La justice doit être avant tout sociale

 

En pleine deuxième vague de Covid-19, la semaine passée a été marquée par l’irruption de la justice dans la gestion gouvernementale de la crise. La Cour de justice genevoise a en effet contraint le Conseil d’Etat à rendre aux Églises la faculté de tenir des services religieux, sous strictes conditions sanitaires (plans de protection). Ce rappel à l’ordre est intéressant pour de multiples raisons.

Proportionnalité 

D’abord du point de vue des principes, la décision de justice porte sur l’annulation de cette interdiction. Autrement dit, la Cour ne conteste pas au Conseil d’Etat la légalité de son action même si celle-ci est fondée sur un droit d’exception, le droit d’urgence, ni l’intérêt public sanitaire évident qu’il poursuit. La Cour estime toutefois que l’interdiction pure et simple des cultes est disproportionnée, en l’état.
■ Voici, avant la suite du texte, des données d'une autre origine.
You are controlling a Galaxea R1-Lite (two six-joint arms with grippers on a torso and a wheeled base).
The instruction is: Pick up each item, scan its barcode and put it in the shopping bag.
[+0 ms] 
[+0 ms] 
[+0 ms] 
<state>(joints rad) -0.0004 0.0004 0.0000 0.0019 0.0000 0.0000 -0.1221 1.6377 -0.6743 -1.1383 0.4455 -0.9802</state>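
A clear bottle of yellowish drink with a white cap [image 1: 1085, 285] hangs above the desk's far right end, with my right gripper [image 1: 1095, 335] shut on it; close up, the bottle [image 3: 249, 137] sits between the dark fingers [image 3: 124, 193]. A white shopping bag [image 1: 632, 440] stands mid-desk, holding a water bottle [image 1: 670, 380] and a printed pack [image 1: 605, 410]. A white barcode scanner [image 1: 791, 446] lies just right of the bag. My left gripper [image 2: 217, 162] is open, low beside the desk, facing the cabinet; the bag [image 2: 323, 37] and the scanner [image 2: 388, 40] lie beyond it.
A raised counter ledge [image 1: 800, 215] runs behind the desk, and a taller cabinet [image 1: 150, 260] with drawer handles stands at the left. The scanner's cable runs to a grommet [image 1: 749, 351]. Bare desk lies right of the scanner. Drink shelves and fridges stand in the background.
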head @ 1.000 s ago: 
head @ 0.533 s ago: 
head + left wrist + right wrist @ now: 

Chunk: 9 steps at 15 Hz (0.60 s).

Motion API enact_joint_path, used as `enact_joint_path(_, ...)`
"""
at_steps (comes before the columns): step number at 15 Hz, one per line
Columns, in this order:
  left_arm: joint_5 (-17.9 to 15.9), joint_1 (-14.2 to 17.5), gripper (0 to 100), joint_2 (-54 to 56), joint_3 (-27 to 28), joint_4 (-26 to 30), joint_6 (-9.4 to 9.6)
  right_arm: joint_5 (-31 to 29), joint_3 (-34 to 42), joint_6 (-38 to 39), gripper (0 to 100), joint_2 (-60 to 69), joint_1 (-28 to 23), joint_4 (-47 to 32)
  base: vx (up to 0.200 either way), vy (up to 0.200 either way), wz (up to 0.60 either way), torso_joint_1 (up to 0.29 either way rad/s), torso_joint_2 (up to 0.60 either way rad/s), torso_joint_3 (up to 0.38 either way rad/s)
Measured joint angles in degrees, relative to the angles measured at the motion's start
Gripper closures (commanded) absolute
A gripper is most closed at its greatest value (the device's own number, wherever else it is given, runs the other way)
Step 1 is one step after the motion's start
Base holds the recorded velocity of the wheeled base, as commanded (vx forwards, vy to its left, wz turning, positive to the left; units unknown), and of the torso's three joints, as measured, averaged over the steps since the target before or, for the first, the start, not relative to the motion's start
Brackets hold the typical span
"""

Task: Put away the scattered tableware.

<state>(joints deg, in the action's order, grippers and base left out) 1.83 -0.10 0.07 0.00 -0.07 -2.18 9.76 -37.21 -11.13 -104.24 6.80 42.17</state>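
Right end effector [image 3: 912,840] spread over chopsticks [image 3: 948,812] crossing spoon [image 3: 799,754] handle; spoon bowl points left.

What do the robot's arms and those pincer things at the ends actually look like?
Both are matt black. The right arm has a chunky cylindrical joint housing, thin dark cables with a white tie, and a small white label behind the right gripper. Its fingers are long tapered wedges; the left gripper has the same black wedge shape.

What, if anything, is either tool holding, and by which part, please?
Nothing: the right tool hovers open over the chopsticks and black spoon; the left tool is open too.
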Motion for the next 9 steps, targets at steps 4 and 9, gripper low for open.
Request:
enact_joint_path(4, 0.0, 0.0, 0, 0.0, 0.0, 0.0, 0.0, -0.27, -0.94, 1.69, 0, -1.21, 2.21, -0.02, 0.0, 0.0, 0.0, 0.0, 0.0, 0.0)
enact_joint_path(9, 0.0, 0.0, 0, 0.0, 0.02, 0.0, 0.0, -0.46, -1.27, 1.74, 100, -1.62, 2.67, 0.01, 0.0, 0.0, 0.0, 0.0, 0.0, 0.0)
Ainsi, le Conseil d’Etat va trop loin. Il pourrait atteindre les mêmes objectifs et concilier les différents intérêts en présence (préservation de la santé, liberté de culte, maintien du lien social) en développant une approche qui garantit tous ces intérêts. Or cette recherche de proportionnalité devrait guider en permanence les autorités, pas uniquement dans le domaine des services religieux. Cette décision a-t-elle valeur d’avertissement général ? 

Concertation

Pour ma part, j’alertais mes collègues en début de semaine passée sur deux autres aspects problématiques de l’interdiction totale des services religieux : l’absence de cohérence avec les régions environnantes et l’absence de concertation avec les milieux concernés, pourtant désireux de trouver des solutions portées en commun. Là où les autres cantons romands le pouvaient, Genève ne le voulait pas.

J’ai donc fait porter à l’ordre du jour de la séance ordinaire de mercredi passé la question générale du redémarrage des activités – y compris spirituelles. Malheureusement, le Gouvernement a repoussé la question et se voit aujourd’hui dépossédé de sa capacité propre d’adapter son dispositif, perdant au passage la confiance des interlocuteurs-trices religieux/euses.

Or ce qui est valable dans ce domaine l’est aussi pour d’autres secteurs d’activité, tels que la culture, le sport, le commerce de détail et la restauration, où les enjeux sont aussi importants en termes de cohésion sociale. Et où les décisions de fermeture totale doivent s’accompagner de prises en charge financières rapides afin d’éviter les dégâts collatéraux. En ce sens, le dialogue engagé avec le monde de la nuit, à la fin de l’été passé, a abouti à une recherche de solutions réussie.

Responsabilité

Au-delà de la recherche constante de concertation et de proportionnalité, l’arrêt de la Cour de justice rappelle aussi que la responsabilité d’un gouvernement en temps de crise porte sur l’articulation cohérente des libertés. De toutes les libertés, publiques et privées. Or le message des autorités exécutives ne peut pas simplement consister à interdire, sous réserve d’un contrôle judiciaire ultérieur, sauf à décharger sa responsabilité décisionnelle sur le pouvoir judiciaire.  

Espérance

Pour revenir aux services religieux, je me réjouis que ceux-ci puissent reprendre, dans le respect des normes sanitaires. Car en recevant des témoignages bouleversants de personnes qui vivent un deuil très douloureux du fait qu’elles ont parfois été privées du dernier contact avec un-e défunt-e et se sont retrouvées seules ensuite, pendant les funérailles, je me rends compte de la nécessité du recueillement spirituel collectif comme réconfort face à la perte d’un être cher.

Abroger ou supprimer les rites, en période de pandémie, bouleverse les repères. Or à l’approche des Fêtes de fin d’année, beaucoup d’entre nous ressentent le besoin du collectif. Pour en faire une espérance, il faut poser comme base la recherche d’une nouvelle justice sociale, non pas parce que l’institution judiciaire en aura décidé ainsi, mais parce que les autorités auront entendu ce besoin de la population.